● **What you should do**
Transcribe the entire listing faithfully; every line must match the original.

● **Data excerpt**
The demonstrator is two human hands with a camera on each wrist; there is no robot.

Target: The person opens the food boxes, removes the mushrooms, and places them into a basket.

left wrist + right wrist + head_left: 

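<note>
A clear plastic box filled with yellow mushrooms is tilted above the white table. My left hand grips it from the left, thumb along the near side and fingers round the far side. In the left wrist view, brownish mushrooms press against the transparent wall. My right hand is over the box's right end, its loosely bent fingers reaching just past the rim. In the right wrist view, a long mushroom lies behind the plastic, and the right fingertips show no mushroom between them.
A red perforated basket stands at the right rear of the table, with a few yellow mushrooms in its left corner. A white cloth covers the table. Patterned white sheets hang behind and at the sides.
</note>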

● **Written response**
The demonstrator is two human hands with a camera on each wrist; there is no robot.

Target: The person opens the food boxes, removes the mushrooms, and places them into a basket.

left wrist + right wrist + head_left: 

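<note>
A clear plastic box filled with yellow mushrooms is tilted above the white table. My left hand grips it from the left, thumb along the near side and fingers round the far side. In the left wrist view, brownish mushrooms press against the transparent wall. My right hand is over the box's right end, its loosely bent fingers reaching just past the rim. In the right wrist view, a long mushroom lies behind the plastic, and the right fingertips show no mushroom between them.
A red perforated basket stands at the right rear of the table, with a few yellow mushrooms in its left corner. A white cloth covers the table. Patterned white sheets hang behind and at the sides.
</note>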

There is no more to the exercise.